Il faut remarquer qu’en cas de licenciement en raison d’une inaptitude causée par une maladie professionnelle suite à une faute inexcusable, c’est la juridiction prud’homale qui est compétente. En effet, les juridictions prud’homales sont les seules compétentes pour la réparation des préjudices suite à un licenciement.
Les préjudices causés par la faute inexcusable
Pour qu’il y ait cas de faute inexcusable et que la demande d’indemnisation aboutisse, des préjudices doivent être constatés et vérifiés. L’article 452-3 du Code de la Sécurité Sociale prévoit l’indemnisation des souffrances physiques et morales, des préjudices d’agrément, la perte de chance de promotion professionnelle, le préjudice esthétique.
Toutefois, certains préjudices ne peuvent être indemnisés devant la juridiction de sécurité sociale comme en matière d’accident de droit commun. À titre d’illustration, on peut citer, la perte de revenu après la consolidation, le déficit fonctionnel permanent, le besoin d’une assistance d’une tierce personne durant la maladie, l’incidence professionnelle (retard de carrière), l’arrêt de travail. Selon le Conseil Constitutionnel, ce sont les juridictions de sécurité sociale qui vérifient au cas par cas les préjudices.
La faute de l’employeur, nécessaire pour engager sa responsabilité
Selon l’Assemblée plénière de la Cour de cassation (24 juin 2005), la faute de l’employeur n’a pas à être la cause prépondérante du préjudice. En présence de concours de fautes, il suffit que la faute ait contribué à la réalisation du risque sans être sa cause prépondérante.
En outre, peu importe les fautes de la victime ou d’un tiers, la faute de l’employeur ne peut être exonérée dès lors que cette faute a été une cause « nécessaire » de l’accident ou de la maladie.
L’indemnisation de la victime
L’indemnisation de la victime consiste en une indemnisation complémentaire. Cette dernière est composée de la majoration de rente ou de capital et de dommages et intérêts. En fait, l’article 452-2 du Code de la Sécurité Sociale prévoit la majoration de la rente ou du capital versé à la victime. Plus le taux d’incapacité fixé par la caisse de sécurité sociale est élevé, plus, la rente ou le capital est majoré.

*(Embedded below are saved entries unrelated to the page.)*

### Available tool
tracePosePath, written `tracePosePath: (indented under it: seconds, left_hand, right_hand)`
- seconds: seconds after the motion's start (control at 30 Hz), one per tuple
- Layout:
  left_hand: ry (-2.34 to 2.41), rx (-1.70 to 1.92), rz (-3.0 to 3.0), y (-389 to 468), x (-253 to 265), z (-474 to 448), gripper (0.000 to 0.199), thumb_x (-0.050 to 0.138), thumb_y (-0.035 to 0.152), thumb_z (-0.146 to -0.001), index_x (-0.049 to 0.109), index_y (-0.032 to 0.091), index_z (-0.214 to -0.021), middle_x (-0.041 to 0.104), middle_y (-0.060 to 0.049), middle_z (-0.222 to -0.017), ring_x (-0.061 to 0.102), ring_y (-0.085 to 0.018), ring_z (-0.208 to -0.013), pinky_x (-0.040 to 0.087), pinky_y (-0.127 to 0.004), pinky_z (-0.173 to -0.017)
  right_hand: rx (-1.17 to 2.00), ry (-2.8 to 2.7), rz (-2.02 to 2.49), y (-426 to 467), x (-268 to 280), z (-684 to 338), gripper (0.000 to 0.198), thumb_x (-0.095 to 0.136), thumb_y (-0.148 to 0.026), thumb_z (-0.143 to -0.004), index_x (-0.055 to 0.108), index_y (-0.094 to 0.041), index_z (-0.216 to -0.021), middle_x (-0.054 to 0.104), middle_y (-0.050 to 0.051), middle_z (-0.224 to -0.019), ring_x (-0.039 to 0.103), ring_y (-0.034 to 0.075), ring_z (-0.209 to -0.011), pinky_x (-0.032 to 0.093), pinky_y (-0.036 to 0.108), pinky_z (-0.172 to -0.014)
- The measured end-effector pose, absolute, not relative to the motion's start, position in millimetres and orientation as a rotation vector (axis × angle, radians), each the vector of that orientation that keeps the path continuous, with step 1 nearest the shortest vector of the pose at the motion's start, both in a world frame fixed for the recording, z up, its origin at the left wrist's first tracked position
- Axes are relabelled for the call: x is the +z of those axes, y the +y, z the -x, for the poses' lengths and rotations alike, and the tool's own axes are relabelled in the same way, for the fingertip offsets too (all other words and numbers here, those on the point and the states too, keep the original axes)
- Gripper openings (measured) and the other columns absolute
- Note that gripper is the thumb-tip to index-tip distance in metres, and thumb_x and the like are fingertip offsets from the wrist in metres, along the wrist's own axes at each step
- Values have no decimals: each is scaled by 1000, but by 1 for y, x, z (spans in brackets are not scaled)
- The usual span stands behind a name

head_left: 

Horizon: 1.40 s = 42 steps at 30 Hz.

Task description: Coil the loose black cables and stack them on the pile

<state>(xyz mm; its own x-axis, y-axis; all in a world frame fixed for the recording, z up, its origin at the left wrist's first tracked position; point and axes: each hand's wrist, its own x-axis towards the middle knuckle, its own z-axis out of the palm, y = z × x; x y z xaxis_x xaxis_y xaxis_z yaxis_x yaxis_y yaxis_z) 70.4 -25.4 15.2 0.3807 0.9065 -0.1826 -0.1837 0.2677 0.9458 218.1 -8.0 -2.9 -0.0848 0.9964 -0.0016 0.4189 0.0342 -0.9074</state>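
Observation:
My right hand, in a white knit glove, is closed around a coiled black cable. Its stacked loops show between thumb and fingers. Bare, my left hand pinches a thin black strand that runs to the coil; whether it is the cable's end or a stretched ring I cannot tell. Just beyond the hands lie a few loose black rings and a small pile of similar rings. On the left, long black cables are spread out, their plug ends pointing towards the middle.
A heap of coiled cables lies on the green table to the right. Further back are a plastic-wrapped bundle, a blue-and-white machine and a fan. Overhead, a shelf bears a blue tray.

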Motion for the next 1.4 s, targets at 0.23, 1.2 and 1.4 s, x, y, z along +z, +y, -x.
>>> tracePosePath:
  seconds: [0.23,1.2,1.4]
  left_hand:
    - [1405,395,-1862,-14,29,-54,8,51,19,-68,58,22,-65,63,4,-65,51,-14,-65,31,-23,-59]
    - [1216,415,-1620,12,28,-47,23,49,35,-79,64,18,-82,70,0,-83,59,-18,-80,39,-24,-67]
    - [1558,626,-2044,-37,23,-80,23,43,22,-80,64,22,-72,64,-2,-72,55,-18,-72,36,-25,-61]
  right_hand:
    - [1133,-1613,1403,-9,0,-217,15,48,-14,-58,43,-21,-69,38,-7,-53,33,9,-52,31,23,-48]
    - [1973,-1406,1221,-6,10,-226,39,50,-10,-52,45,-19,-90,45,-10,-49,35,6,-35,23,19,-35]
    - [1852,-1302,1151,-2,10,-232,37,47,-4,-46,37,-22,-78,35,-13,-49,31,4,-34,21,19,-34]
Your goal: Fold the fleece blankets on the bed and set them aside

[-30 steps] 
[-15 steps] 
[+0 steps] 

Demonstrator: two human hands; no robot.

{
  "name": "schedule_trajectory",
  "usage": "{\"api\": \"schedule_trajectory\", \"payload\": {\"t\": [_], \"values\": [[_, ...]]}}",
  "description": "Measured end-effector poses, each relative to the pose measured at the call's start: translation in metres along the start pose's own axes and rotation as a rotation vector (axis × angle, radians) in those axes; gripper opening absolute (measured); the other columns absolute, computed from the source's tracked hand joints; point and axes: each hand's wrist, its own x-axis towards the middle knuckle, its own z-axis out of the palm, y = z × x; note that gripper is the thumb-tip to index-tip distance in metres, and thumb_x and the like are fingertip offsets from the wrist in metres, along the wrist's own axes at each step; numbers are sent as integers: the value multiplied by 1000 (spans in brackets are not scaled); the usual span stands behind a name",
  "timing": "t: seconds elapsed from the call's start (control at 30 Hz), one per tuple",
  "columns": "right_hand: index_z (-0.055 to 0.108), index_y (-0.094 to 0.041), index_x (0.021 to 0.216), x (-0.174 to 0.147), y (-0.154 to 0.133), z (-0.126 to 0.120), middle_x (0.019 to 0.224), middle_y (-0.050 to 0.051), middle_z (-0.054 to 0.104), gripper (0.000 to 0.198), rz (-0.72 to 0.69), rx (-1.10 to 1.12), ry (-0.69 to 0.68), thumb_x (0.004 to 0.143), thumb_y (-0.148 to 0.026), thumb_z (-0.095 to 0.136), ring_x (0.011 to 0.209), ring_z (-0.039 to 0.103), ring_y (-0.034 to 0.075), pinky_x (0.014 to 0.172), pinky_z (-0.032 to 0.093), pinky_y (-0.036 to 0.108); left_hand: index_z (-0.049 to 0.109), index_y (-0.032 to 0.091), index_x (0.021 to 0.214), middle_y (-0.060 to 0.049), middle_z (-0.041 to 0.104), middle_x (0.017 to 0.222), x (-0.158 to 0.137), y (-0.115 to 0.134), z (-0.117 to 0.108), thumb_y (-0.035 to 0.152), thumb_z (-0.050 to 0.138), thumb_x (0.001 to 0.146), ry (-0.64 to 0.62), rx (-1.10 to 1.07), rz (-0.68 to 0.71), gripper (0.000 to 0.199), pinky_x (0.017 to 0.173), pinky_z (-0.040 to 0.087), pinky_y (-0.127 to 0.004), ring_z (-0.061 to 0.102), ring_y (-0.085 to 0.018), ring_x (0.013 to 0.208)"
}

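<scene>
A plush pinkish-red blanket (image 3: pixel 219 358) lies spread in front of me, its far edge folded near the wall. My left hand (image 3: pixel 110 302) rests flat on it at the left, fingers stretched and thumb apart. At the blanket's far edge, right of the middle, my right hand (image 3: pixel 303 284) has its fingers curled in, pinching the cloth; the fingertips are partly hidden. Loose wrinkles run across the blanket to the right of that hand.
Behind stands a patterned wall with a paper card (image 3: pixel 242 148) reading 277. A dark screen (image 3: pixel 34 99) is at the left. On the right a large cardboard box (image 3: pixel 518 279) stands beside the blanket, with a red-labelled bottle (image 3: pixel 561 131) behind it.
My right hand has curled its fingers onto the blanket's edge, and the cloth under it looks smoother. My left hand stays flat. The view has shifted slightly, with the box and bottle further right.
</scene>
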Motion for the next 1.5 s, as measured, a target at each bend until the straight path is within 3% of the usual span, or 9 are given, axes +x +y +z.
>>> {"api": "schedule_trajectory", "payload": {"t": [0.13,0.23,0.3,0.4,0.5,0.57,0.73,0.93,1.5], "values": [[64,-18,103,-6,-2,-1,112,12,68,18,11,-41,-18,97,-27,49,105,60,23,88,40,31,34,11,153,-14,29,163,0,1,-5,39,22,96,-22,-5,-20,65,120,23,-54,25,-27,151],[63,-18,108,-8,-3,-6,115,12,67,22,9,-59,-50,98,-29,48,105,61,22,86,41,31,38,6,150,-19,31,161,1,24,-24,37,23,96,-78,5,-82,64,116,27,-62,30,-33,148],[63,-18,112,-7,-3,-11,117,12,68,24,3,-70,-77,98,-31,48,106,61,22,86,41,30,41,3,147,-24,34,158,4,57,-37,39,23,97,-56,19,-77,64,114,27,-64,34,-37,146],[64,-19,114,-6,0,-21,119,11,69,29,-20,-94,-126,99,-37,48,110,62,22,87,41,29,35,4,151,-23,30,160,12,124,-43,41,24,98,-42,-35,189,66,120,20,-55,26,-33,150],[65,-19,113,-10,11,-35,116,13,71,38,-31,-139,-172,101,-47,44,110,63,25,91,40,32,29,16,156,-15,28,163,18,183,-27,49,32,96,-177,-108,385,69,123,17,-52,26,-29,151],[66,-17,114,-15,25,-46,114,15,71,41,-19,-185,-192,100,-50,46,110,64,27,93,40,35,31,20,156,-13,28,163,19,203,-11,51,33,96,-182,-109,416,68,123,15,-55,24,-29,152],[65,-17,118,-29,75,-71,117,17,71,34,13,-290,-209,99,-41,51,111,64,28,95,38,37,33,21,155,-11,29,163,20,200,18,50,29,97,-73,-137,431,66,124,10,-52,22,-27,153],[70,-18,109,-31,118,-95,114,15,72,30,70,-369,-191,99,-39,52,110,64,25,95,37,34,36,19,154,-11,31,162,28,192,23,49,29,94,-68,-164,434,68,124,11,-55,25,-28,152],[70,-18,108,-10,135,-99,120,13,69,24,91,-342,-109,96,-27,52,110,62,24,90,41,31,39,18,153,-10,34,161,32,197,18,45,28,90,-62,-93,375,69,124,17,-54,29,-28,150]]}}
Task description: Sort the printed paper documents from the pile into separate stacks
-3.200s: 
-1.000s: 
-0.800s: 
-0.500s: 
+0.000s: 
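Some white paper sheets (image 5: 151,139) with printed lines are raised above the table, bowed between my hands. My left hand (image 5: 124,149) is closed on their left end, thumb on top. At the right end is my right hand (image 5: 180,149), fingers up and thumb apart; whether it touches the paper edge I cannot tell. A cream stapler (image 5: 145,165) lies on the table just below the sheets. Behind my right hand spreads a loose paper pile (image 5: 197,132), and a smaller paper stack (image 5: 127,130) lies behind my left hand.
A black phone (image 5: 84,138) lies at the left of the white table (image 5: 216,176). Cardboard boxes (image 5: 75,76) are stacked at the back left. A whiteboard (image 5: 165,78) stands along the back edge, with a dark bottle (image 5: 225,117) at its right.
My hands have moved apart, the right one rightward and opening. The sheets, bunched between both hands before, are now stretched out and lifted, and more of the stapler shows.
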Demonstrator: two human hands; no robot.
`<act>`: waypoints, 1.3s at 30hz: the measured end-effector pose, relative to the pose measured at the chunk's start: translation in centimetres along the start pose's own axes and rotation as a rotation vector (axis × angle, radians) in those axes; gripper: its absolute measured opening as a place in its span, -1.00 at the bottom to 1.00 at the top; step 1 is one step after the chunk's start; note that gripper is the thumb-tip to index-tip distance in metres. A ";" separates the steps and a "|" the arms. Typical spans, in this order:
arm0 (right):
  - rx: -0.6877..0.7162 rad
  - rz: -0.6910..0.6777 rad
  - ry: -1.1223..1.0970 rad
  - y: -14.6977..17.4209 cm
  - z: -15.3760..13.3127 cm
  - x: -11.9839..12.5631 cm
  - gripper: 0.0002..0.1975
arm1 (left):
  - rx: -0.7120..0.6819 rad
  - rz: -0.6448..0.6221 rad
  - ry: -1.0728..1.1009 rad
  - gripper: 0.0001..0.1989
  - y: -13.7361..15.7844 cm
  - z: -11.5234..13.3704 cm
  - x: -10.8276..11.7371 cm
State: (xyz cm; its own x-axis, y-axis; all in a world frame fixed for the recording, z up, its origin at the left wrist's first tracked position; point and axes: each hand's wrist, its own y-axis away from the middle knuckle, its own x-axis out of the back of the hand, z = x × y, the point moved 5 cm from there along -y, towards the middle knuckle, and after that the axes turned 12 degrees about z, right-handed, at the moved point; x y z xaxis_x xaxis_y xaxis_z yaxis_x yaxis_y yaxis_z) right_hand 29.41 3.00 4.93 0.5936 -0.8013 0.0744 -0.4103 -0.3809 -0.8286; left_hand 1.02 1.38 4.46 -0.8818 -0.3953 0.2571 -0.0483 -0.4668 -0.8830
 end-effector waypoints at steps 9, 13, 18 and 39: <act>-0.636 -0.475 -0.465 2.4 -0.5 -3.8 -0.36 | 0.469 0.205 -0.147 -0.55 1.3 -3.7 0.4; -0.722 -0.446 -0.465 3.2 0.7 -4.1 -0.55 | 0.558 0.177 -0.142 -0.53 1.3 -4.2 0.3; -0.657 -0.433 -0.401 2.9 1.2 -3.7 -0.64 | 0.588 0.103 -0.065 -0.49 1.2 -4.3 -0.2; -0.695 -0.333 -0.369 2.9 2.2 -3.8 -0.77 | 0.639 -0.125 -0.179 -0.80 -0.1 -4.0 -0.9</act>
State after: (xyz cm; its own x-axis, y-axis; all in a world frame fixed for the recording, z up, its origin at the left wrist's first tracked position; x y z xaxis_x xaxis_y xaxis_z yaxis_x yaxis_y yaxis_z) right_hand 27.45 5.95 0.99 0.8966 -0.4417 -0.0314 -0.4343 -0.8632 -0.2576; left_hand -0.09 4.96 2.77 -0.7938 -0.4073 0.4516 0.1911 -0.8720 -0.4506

Les dommages et intérêts sont sous la forme de rente ou de capital. Si le taux d’incapacité est supérieur à 10 % alors, ils sont obligatoirement sous forme de rente. Elle est en principe, versée à la victime. Toutefois, dans le cas où la victime décèderait, elle est perçue par les ayants droit.
La qualification de faute inexcusable, écartée
La qualification de faute inexcusable est écartée si l’employeur peut démontrer qu’il n’y a pas eu d’accident ni de maladie (présence de témoins). Il peut également démontrer les mesures nécessaires qu’il a déjà prises.